In July 1629, Cotton took part in a planning conference for emigration at Sempringham in Lincolnshire. Other future New England colonists who participated in the planning were Thomas Hooker, Roger Williams, John Winthrop, and Emmanuel Downing. Cotton did not emigrate for several more years, though he did travel to Southampton to preach the farewell sermon to Winthrop's party.

Of Cotton's thousands of sermons, this was the earliest one to be published. He also offered support to those who had already sailed, and he arranged in a 1630 letter for a hogshead of meal to be sent to Coddington who was at Naumkeag.

Shortly after seeing the New England colonists on their way, both Cotton and his wife became seriously ill from malaria. They stayed at the manor house of the Earl of Lincoln for nearly a year; he eventually recovered, but his wife died. He decided to travel to complete his recovery and, while doing so, he became much more aware of the dangers that Puritans were facing throughout England.

Nathaniel Ward wrote of his summons to court in a December 1631 letter to Cotton, mentioning that Thomas Hooker had already fled from Essex and gone to Holland. The letter is representative of the "emotional agony" faced by these ministers, and Ward wrote it as a sort of "good-bye", knowing that he would be removed from his ministry. Cotton and Ward met again in New England.

===Flight from England===
On 6 April 1632, Cotton married widow Sarah (Hawkred) Story who had a daughter.

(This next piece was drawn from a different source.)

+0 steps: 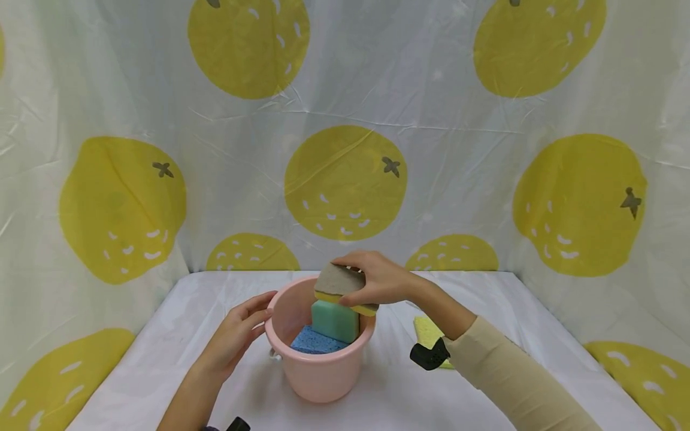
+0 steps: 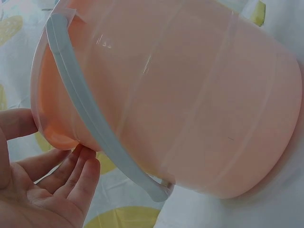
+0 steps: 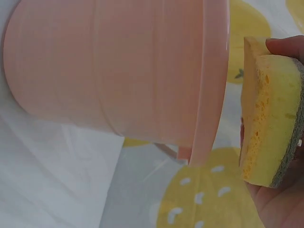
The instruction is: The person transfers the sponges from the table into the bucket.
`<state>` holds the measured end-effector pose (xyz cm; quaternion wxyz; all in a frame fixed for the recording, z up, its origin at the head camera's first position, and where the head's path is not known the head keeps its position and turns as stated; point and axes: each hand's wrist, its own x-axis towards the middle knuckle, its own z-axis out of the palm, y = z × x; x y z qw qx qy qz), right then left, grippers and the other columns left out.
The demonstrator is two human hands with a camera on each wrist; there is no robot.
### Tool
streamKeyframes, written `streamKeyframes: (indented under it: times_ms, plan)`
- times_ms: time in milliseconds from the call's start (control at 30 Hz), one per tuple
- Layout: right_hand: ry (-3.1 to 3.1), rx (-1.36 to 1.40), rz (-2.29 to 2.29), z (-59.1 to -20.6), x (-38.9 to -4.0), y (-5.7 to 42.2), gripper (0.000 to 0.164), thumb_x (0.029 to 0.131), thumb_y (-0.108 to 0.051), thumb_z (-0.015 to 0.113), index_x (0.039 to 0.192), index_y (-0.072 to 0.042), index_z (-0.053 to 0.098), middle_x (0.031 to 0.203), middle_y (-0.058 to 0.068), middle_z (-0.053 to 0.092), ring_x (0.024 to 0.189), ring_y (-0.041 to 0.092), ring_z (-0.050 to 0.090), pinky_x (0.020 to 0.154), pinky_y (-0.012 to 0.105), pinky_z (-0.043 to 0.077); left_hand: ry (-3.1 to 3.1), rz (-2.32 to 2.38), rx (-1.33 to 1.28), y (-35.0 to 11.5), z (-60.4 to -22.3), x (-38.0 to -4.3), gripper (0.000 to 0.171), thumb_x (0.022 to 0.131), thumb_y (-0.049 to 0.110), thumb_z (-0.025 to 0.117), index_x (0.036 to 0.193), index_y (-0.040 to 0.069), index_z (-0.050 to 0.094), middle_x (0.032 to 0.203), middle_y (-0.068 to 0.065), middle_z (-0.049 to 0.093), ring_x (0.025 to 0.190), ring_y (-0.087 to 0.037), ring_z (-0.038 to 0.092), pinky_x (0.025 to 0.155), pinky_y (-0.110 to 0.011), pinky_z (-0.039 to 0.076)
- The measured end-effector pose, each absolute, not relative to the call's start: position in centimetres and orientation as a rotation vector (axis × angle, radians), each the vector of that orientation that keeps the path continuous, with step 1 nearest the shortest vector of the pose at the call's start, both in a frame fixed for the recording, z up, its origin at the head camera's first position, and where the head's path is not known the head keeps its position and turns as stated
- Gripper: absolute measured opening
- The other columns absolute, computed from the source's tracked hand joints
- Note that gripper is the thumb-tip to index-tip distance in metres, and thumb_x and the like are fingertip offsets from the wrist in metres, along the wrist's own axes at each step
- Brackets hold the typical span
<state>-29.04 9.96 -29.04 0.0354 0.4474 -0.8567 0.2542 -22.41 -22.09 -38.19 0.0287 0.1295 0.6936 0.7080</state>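
My right hand [image 1: 385, 278] grips a yellow scrub sponge [image 3: 278, 121] with a grey scouring side, thumb on one face and fingers over the other. It hangs above the right part of a pink bucket [image 1: 320, 377], apart from the rim in the right wrist view. Inside the bucket lies a blue sponge [image 1: 317, 341], with a green sponge [image 1: 334, 321] standing on edge against the wall. Fingertips and thumb of my left hand [image 1: 234, 335] touch the bucket's left rim, fingers mostly straight. The left wrist view shows the bucket's pale handle [image 2: 92, 111] hanging down its side.
A light yellow sponge [image 1: 426, 329] lies on the white cloth right of the bucket, partly hidden by the right forearm and its black wrist camera [image 1: 429, 354]. Lemon-printed fabric [image 1: 345, 108] stands behind and along both sides.
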Motion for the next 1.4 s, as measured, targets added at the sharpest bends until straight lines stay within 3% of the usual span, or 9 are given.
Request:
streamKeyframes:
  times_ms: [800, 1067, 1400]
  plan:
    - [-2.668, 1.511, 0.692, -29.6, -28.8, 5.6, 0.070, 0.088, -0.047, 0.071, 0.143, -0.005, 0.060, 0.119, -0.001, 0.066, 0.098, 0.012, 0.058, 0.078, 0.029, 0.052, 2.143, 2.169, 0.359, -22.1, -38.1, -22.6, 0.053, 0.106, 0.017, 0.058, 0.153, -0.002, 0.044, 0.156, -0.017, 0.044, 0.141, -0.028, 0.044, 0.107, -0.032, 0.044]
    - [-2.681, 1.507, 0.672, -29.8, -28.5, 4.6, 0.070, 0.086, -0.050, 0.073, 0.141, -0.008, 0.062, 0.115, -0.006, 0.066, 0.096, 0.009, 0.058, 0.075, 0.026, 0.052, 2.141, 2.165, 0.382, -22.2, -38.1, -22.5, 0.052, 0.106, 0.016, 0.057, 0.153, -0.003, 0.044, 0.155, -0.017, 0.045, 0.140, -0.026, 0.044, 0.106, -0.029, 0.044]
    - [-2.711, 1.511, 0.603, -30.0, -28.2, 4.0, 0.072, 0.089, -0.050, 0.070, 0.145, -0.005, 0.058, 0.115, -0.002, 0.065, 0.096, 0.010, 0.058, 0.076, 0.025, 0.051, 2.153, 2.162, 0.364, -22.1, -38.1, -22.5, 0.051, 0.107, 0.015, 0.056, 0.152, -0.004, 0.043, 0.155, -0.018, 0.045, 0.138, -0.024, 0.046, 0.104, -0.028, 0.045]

He received word almost immediately thereafter that he was to be summoned to the High Court for his non-conforming practices. This was less than a year after receiving the letter from Ward. Cotton asked the Earl of Dorset to intercede on his behalf, but the earl wrote back that non-conformity and Puritanism were unpardonable offenses, and told Cotton "you must fly for your safety."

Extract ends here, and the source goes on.